WHAT IS BEING ASKED »
For each line below, check whether "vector" is present. Report how many lines have it, nothing else.
+ + + +
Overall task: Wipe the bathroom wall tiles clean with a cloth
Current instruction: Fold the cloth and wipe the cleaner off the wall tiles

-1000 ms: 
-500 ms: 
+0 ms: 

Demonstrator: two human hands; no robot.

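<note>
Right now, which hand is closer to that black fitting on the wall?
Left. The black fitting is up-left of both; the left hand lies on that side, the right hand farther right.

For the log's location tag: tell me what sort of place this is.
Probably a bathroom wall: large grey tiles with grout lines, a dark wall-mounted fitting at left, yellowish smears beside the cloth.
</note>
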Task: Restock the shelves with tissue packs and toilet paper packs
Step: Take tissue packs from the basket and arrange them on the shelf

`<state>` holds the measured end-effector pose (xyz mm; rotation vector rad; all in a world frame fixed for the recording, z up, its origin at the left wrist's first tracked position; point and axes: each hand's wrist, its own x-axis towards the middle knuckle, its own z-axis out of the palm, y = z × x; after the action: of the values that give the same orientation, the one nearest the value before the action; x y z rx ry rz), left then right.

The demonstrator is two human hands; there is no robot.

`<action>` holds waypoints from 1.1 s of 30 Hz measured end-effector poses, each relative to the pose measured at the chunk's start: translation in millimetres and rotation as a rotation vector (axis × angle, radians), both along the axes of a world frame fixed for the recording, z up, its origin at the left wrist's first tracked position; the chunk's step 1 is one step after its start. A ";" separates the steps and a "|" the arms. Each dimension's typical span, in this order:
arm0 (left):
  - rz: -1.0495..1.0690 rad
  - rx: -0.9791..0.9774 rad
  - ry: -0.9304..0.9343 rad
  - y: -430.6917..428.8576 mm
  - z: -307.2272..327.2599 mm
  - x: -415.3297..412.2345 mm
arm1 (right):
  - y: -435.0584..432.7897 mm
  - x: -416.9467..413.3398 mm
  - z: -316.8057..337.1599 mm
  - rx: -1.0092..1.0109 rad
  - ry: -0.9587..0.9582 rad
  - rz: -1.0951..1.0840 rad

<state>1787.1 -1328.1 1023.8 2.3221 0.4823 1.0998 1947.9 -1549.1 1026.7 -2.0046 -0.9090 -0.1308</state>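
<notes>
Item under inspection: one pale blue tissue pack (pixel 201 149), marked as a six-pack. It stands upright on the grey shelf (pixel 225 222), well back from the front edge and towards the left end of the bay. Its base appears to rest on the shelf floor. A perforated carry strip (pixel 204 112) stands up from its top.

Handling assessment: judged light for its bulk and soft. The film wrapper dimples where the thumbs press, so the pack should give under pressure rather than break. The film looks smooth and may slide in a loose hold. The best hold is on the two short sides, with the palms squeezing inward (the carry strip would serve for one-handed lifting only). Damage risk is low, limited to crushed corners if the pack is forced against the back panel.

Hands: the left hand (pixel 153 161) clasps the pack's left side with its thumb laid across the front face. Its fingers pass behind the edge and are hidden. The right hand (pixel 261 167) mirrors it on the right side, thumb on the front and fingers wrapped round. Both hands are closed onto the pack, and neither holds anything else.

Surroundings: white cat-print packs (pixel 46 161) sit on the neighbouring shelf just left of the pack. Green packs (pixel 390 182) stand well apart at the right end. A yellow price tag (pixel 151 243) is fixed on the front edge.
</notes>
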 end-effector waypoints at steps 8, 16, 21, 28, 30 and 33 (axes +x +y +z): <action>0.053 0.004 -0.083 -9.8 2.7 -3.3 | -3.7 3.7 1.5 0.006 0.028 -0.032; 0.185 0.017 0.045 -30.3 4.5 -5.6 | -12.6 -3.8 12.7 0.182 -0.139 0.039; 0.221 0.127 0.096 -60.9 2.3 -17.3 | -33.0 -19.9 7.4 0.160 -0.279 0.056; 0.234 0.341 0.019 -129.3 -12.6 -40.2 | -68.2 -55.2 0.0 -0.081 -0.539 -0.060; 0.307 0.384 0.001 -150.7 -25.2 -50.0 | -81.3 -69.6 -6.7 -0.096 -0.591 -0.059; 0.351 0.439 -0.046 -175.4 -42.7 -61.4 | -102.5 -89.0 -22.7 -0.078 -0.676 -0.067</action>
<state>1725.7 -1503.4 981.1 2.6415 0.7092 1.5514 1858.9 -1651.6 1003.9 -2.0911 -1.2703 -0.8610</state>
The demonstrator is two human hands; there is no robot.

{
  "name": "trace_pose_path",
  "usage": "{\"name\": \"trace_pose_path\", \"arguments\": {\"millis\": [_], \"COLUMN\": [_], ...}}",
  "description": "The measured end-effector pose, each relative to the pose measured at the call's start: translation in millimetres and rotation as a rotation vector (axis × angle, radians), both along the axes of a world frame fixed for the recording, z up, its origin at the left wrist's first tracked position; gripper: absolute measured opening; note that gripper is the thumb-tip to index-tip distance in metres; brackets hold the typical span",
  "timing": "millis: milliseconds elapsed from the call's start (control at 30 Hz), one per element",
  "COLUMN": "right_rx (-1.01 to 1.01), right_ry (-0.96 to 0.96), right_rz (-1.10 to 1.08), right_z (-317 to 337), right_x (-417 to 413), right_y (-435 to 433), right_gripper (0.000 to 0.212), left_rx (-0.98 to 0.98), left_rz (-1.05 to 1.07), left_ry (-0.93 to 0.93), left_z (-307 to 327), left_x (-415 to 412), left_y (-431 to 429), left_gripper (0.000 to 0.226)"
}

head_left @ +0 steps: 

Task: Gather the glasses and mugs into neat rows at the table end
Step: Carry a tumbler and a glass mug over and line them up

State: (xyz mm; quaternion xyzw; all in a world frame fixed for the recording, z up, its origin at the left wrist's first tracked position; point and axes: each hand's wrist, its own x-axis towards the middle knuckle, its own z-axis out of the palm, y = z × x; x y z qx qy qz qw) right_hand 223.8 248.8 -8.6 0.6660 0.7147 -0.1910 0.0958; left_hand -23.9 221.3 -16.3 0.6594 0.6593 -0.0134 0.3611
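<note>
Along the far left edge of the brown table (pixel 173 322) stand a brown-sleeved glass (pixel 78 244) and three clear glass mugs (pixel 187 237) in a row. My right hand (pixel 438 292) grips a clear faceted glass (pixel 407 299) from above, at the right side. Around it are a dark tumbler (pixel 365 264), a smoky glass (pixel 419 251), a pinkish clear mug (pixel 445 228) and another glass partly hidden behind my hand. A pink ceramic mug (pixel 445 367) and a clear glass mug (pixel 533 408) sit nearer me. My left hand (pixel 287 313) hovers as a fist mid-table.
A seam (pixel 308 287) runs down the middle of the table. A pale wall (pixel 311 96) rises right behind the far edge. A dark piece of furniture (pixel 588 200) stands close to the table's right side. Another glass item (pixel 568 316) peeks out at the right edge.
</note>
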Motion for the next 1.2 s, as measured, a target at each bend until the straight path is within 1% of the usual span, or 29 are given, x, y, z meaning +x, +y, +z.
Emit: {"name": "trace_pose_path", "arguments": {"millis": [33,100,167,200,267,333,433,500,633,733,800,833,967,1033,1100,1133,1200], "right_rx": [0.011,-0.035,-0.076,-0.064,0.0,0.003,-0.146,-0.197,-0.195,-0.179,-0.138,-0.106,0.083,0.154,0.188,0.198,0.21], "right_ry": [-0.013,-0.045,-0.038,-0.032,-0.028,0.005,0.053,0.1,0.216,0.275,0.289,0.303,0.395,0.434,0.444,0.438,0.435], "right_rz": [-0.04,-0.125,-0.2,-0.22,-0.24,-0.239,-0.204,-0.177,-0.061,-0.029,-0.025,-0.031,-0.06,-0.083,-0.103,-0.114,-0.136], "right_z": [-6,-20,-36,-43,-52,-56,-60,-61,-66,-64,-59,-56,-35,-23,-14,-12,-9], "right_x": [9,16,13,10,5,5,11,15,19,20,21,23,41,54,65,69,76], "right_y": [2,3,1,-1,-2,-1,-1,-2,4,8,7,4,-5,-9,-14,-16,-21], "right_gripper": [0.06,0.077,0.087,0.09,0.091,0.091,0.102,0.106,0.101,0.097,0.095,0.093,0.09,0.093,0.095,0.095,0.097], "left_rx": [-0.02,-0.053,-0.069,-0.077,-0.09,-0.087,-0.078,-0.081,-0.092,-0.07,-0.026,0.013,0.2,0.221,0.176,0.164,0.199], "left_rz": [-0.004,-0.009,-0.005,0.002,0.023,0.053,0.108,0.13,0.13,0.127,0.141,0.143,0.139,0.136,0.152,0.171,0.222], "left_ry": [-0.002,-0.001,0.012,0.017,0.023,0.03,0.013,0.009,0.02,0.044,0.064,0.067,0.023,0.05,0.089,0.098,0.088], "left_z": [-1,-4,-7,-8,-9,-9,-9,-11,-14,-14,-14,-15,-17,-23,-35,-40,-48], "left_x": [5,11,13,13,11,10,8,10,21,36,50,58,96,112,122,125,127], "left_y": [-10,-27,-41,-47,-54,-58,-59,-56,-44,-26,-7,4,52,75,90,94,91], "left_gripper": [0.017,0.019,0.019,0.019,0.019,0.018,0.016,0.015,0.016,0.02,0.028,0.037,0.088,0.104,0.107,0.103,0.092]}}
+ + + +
EXERCISE OUTPUT »
3